Auch wenn die regionalen Themen der Sprachgemeinschaft einen wesentlichen Anteil der Artikel ausmachen, wird der Austausch mit anderen Minderheitenzeitungen ebenfalls verfolgt. Gefördert wird dies durch die „European Association of Daily Newspapers in Minority and Regional Languages“ (kurz MIDAS), bei welcher sowohl der Flensborg Avis als auch die obersorbische Tageszeitung „Serbske Nowiny“ Mitglied ist. Ziel der seit 2001 bestehenden Organisation, ist die Kooperation und der Informationsaustausch zwischen den verschiedenen Minderheiten. So werden Berichte, welche minderheitenpolitisch überregional relevant sind, unentgeltlich ausgetauscht und veröffentlicht. Ganz einfach ist die Zusammenarbeit jedoch nicht, erklärt Møllekær, da durch die unterschiedlichen Sprachsituationen und Förderungen der Länder die publizistische Qualität der Mitgliedszeitungen sehr unterschiedlich ist.
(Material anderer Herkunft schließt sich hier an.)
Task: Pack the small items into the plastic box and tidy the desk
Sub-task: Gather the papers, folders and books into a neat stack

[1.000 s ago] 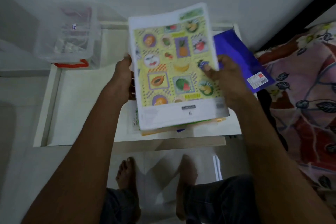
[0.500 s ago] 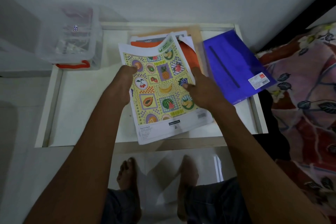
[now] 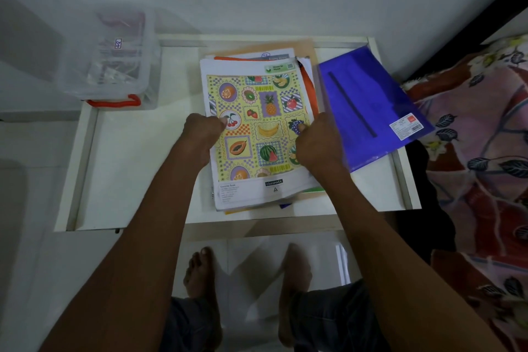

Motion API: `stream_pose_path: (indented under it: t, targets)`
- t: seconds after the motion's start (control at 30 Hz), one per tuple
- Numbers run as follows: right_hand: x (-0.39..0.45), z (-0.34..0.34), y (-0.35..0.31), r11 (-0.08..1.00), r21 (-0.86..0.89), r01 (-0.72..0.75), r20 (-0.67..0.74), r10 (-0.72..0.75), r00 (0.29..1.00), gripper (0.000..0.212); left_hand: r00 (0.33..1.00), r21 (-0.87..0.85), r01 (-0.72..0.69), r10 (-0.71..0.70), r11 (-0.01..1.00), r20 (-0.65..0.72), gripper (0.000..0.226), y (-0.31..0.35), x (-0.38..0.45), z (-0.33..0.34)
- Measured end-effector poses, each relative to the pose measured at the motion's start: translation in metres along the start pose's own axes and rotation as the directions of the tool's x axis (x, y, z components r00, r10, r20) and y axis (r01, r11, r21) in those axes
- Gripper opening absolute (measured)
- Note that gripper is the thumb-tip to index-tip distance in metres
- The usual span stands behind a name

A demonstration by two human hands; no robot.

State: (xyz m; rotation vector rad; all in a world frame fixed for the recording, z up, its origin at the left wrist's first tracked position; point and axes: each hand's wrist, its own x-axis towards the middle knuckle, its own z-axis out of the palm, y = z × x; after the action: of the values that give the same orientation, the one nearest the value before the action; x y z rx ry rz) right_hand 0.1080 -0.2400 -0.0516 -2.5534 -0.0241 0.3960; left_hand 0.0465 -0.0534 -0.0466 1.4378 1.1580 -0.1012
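A stack of notebooks [image 3: 257, 94] lies flat in the middle of the white desk [image 3: 134, 168]; the top one has a yellow cover with fruit pictures. My left hand [image 3: 201, 134] grips the stack's left edge, thumb on the cover. On the stack's right edge my right hand [image 3: 317, 143] holds it the same way, fingers curled under. A clear plastic box [image 3: 114, 60] with a red handle stands at the desk's back left corner, small items dimly visible inside. A blue plastic folder [image 3: 368, 103] lies to the right of the stack.
The desk has a raised rim and stands against a white wall. A bed with a floral cover [image 3: 480, 157] borders it on the right. My bare feet [image 3: 200, 271] stand on the pale tiled floor below the front edge.
The stack was held up and tilted a second ago; both hands have lowered it flat onto the desk and squared it up.
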Motion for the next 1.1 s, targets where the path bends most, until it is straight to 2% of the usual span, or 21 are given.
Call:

Der Austausch soll ab Januar nächsten Jahres dennoch weiter ausgebaut werden und die publizistische Zusammenarbeit soll noch enger werden. Dies hat Jørgen Møllekær, als 2. Vorsitzender im Verwaltungsrat des MIDAS, angestoßen. Geplant ist einmal im Monat einen Beitrag einer MIDAS- Zeitung zu veröffentlichen und so die Situationen anderer Minderheiten sichtbar zu machen.